Personal laser printers have enjoyed something of a renaissance in the last year or so, as their prices have continued to fall and many people have added a second printer to the inkjet all-in-one they may already have.
The reason for this is that mono laser print is still noticeably cheaper and quicker than mono inkjet print. Kyocera Mita can build on this cost difference, thanks to its unique drum technology, which lasts the full life of the printer. You should never need to change the drum on even this modestly priced FS-1100, so you only pay to replenish toner.
The simple but smart lines of the FS-1100 mix the standard cream with a nearly as standard dark, slate grey. On top of the printer there’s an interestingly designed circular indicator panel, with six orange and green LEDs, indicating status conditions such as low toner or paper and paper jams. There’s also a triangular end stop for the paper that outputs to the top cover of the printer. A rather gimmicky small window underneath the end stop shows the number of the toner cartridge.

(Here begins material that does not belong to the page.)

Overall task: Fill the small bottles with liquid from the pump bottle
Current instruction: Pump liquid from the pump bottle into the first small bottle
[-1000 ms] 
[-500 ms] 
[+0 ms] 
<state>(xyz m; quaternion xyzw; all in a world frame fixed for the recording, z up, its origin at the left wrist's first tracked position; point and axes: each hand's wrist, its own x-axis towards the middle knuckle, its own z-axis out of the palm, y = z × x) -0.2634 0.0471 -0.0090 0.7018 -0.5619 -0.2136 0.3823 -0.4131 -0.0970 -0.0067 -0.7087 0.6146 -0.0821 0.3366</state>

The main paper tray takes up to 250 sheets and there’s a single-sheet feed slot above this for special media. At the back is a single socket for USB connection, though you can add a network adapter and a second paper tray as optional extras. Setup is very simple, though you do have to wait for a one-off toner charging cycle of around seven minutes when you first clip in the printer’s toner cartridge and switch on.
Kyocera Mita rates the FS-1100 at 28ppm in draft mode, but in normal print we only managed 16ppm printing text and slightly less than this with text and graphics. A single 15 x 10cm photo print took 15 seconds. These speeds are all about average for a laser printer in this price bracket, but considerably better than for a typical inkjet at a similar price.
Print quality is generally very good, something to do with the true resolution of the machine being 1,200dpi. Many mono lasers at this price have a core resolution of 600dpi and use software interpolation to mimic the higher level. Text is dark and dense, with no signs of spatter or jagged edges and greyscales are smooth, with only slight banding.
All you have to pay for is toner and although a 4,000-page toner cartridge costs just under £50, the cost per page works out at 2p including paper, which is reasonable.